A New York dentist who was clairvoyant and clairaudient from childhood and who, through automatic writing (on a typewriter), produced "Oahspe" (1881), a channeled volume published as a new bible. He was born on June 5, 1828, near Springfield, Ohio, the son of a schoolteacher. He was educated in the local schoolhouse, and from the age of 16 continued to educate himself. He attended the Cincinnati Medical College and practiced both medicine and dentistry.

He migrated to California in 1849 and was fortunate in becoming a gold miner. Several years later, he married Rachel Turnbull, the sister of his partner John Turnbull. They moved to New York, where Newbrough resumed his dental and medical practice. He associated himself with the emerging Spiritualist movement, and became a trustee of the New York Spiritualist Association. Eventually his Spiritualist interests led to disagreements with his wife, and some years later they divorced.

His own psychic gifts were remarkable. He could paint in total darkness with both hands at once. It was claimed that, by closing his eyes, he could read printed pages of any book in any library, that he could bring back recollections of astral travels (or astral projections ), and that under control he could lift enormous weight, even a ton, without apparent effort.
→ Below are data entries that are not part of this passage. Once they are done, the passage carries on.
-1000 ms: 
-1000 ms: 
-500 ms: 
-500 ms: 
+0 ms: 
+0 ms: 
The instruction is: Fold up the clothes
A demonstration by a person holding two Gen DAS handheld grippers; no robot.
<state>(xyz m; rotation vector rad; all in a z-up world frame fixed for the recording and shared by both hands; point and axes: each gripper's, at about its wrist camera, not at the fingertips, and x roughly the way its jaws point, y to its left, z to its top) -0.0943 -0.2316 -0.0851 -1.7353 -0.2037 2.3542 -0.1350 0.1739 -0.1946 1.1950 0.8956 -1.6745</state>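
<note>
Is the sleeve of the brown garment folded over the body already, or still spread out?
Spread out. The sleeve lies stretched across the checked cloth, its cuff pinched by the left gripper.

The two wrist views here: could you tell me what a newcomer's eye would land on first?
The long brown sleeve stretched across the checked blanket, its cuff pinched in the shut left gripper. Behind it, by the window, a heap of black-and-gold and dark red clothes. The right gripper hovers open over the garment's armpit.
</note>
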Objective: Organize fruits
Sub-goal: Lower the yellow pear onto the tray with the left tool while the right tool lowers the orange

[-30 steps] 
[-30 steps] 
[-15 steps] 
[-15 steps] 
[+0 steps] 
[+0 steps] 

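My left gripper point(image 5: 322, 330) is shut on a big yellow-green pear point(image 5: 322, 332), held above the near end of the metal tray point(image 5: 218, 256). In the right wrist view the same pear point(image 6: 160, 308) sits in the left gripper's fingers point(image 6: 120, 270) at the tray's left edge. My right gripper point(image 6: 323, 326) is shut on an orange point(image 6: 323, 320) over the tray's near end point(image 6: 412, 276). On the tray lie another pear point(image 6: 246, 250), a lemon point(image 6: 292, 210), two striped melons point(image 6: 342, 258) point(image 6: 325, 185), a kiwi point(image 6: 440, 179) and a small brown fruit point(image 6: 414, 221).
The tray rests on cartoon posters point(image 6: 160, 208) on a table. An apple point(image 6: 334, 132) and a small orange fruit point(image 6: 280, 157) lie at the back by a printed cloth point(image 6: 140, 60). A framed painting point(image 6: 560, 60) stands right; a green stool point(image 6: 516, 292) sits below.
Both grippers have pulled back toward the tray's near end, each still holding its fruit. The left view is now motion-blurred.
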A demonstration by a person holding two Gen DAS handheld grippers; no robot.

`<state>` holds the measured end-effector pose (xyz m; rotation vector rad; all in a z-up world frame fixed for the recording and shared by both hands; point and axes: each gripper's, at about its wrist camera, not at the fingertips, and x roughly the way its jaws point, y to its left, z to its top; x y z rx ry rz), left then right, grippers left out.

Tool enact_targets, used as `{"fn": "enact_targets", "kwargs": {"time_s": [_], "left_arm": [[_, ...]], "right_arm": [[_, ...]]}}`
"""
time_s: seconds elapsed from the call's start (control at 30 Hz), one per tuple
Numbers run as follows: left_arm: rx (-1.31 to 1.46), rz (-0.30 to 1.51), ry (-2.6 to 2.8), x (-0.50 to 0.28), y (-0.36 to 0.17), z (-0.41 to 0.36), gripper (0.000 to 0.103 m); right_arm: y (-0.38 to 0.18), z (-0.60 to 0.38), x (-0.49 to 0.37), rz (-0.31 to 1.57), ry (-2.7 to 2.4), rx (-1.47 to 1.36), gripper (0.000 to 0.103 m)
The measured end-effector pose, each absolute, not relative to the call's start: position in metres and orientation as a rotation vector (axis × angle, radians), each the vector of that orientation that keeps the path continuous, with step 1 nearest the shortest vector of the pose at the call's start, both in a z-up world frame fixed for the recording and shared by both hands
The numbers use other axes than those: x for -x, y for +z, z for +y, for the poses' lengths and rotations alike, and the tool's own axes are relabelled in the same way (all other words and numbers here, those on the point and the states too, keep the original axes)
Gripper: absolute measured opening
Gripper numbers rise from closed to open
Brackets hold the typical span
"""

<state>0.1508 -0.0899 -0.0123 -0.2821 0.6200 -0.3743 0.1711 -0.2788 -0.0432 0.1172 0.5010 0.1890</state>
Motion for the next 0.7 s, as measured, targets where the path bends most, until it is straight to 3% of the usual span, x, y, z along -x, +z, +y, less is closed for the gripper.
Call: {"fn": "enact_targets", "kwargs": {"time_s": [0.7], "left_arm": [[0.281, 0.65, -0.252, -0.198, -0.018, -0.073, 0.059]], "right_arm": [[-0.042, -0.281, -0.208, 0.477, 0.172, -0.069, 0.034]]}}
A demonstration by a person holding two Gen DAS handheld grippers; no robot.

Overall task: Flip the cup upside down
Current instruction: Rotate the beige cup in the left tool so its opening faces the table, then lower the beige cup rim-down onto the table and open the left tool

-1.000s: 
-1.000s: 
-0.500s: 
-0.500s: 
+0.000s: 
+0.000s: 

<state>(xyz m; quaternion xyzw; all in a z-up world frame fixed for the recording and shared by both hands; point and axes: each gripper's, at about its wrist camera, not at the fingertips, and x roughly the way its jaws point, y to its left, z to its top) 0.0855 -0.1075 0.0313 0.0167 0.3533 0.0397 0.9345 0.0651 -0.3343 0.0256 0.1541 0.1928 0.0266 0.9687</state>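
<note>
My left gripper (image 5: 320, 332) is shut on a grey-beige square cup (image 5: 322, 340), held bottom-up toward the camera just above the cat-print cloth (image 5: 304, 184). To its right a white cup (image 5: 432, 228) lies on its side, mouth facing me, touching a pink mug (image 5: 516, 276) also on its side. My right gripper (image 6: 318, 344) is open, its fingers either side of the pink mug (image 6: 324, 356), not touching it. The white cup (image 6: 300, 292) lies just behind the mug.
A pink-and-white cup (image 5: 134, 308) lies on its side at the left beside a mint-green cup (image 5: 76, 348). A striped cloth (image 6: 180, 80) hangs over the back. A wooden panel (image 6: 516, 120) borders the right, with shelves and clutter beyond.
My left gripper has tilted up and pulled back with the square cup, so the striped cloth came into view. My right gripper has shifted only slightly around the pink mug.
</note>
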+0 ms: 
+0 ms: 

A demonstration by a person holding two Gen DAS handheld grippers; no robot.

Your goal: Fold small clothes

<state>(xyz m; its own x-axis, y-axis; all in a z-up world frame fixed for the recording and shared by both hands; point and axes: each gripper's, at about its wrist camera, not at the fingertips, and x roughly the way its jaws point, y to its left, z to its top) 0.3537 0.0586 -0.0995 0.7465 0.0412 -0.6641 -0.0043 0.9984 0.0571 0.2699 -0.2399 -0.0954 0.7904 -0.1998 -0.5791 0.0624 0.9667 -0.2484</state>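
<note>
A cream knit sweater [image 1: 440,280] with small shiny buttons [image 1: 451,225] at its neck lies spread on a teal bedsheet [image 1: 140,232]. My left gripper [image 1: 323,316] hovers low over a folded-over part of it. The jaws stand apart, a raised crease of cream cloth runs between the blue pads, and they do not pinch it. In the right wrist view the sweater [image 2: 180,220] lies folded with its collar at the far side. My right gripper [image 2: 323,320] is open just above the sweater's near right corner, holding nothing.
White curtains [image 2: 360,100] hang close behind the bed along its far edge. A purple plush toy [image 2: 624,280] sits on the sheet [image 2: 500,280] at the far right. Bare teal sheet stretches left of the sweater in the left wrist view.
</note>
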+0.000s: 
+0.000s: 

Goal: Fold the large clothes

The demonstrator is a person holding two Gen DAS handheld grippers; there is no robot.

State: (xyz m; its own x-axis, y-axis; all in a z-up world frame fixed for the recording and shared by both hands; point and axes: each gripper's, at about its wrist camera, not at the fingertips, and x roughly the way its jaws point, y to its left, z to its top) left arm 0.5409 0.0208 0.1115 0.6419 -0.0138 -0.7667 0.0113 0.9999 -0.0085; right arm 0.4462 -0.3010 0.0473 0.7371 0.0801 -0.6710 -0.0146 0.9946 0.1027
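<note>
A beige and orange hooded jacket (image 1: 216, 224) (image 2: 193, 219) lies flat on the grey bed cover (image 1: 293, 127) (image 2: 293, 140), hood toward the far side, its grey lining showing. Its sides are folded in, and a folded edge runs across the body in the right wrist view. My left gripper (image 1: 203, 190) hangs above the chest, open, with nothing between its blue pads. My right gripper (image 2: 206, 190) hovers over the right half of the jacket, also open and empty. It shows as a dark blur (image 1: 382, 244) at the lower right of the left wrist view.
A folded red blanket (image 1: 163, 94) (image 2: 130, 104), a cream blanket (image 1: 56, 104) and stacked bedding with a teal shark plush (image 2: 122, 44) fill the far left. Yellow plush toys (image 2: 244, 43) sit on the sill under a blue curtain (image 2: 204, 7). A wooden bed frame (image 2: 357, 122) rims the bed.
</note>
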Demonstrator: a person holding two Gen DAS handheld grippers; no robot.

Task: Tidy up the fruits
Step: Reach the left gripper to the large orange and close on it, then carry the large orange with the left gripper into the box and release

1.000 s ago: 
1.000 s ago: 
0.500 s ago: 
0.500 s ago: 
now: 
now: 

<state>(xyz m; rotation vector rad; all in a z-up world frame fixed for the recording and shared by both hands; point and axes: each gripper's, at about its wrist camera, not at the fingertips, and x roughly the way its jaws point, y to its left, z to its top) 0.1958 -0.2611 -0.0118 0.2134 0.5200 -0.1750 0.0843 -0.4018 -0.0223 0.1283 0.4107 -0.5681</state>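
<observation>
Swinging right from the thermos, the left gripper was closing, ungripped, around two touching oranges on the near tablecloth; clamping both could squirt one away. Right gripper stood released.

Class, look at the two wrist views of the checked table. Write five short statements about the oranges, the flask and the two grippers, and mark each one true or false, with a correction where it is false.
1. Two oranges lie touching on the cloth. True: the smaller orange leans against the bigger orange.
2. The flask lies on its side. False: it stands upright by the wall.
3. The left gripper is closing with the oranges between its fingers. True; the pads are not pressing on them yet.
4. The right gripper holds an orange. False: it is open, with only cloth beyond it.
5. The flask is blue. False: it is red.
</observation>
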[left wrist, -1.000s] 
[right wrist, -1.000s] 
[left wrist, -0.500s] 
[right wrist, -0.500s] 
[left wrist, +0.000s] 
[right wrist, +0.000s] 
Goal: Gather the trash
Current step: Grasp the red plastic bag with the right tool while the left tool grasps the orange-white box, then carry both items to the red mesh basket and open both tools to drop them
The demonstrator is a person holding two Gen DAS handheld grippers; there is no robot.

However, bored with the commonplace messages that dominated Spiritualist spirit contact, he was anxious to utilize the spirits' time for more metaphysical information.

Thus he initiated the events that culminated in his production of Oahspe: A Kosmon Bible in the Words of Jehovah and his Angel Ambassadors. He described these events in a letter dated January 21, 1883, to the editor of the Banner of Light:

"I was crying for the light of Heaven. I did not desire communication for friends or relatives or information about earthly things; I wished to learn something about the spirit world; what the angels did, how they travelled, and the general plan of the universe. I was directed to get a typewriter which writes by keys, like a piano. This I did and I applied myself industriously to learn it, but with only indifferent success. For two years more the angels propounded to me questions relative to heaven and earth, which no mortal could answer very intelligently.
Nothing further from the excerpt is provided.